• [About this exercise] Among the records that follow, count the lines with the string "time"; report only that count.

Records excerpted from a collection:
########

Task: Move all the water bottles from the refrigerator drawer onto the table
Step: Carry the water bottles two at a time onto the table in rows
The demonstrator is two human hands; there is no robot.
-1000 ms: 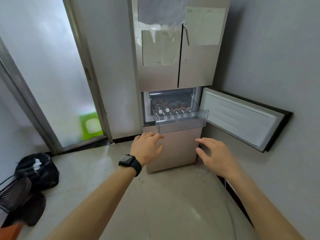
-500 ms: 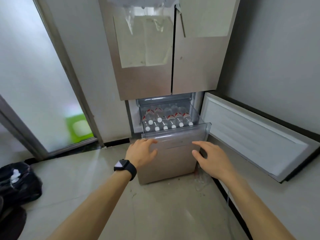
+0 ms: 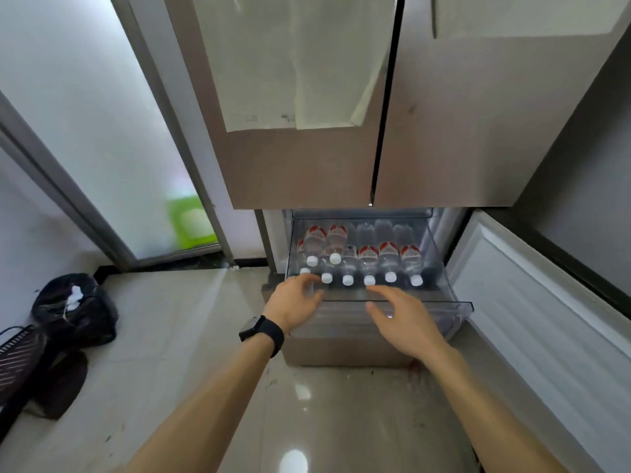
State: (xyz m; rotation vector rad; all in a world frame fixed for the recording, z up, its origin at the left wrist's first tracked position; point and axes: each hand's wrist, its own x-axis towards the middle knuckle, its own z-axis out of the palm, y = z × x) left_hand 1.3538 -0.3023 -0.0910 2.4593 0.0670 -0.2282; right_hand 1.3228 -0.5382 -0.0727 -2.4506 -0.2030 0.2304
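Clear plastic drawer [image 3: 457, 307], clear plastic water bottles [image 3: 368, 261], brushed metallic refrigerator doors [image 3: 461, 131], glossy tiled floor [image 3: 177, 336], matt paper sheets [image 3: 293, 63]

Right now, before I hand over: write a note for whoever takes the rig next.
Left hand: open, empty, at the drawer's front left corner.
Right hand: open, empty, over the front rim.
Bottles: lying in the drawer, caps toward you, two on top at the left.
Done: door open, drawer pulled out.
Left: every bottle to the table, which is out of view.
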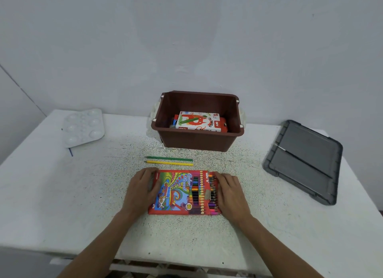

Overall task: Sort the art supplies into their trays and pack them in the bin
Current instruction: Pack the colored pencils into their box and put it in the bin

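- Sitting at the far left of the white bench is a white plastic paint palette with round wells. A thin blue stick pokes out from under its near edge.
- Nearer the viewer and towards the middle, the left hand lies on the left end of a red colour pencil box. Its fingers curl over the box's left edge, so this grip is closed on the box.
- The colour pencil box lies flat on the bench, its printed face up, between the two hands.
- Just beyond the box lie two loose pencils, side by side and nearly touching. The green pencil is farther away and the yellow pencil is closer.
- Behind them stands a brown bin, uncovered. Inside it lies an oil pastels box, on top of other items too hidden to name.
- The right hand rests on the box's right end, where a row of pencils sticks out. Its fingers lie fairly straight across them, so this grip is open and pressing.
- At the far right, well apart from the bin, a grey lid lies flat on the bench with a thin brush across it.
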Motion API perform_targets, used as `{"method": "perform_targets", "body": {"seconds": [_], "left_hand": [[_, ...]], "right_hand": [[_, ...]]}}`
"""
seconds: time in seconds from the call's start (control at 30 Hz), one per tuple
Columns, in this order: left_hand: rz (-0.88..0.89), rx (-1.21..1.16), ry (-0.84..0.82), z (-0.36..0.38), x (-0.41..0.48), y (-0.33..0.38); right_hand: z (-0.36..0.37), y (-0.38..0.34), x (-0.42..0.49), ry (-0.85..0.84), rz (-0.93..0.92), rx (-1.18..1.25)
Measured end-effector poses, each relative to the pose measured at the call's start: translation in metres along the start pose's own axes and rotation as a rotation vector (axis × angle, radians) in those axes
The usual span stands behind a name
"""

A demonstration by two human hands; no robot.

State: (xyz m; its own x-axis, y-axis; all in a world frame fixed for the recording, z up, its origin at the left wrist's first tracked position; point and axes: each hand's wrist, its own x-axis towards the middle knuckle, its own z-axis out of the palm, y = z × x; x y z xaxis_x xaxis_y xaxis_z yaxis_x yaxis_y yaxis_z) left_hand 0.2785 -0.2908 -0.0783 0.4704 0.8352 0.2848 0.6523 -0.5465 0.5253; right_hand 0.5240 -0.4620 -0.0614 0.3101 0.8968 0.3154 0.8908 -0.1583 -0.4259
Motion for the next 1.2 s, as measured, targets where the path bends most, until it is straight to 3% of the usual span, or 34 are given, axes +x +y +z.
{"method": "perform_targets", "body": {"seconds": [0.2, 0.57, 0.77, 0.83, 1.0, 1.1, 1.2], "left_hand": [[0.037, 0.078, 0.041, -0.002, 0.026, 0.008], [0.268, 0.574, -0.290, -0.018, 0.076, 0.039], [0.355, 0.709, -0.332, -0.022, 0.077, 0.049], [0.359, 0.606, -0.265, -0.020, 0.073, 0.051], [0.239, 0.040, 0.038, -0.020, 0.061, 0.068], [0.120, -0.267, 0.051, -0.019, 0.054, 0.086], [-0.070, -0.581, -0.003, -0.019, 0.049, 0.102]], "right_hand": [[-0.004, -0.003, 0.000, 0.018, -0.019, 0.000], [-0.003, -0.001, 0.000, 0.036, -0.057, 0.013], [-0.002, -0.001, -0.001, 0.022, -0.029, 0.039], [-0.002, 0.000, -0.001, 0.012, -0.022, 0.040], [-0.003, 0.000, 0.002, 0.000, 0.045, 0.098], [-0.008, -0.005, 0.010, 0.055, 0.108, 0.165], [-0.013, -0.011, 0.022, 0.092, 0.055, 0.176]]}}
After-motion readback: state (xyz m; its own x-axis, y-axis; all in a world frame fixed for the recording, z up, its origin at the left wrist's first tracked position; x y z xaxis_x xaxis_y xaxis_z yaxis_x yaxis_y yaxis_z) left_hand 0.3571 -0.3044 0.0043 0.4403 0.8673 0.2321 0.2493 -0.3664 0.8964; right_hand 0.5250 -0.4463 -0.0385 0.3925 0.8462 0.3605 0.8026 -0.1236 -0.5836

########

• [Reply] 2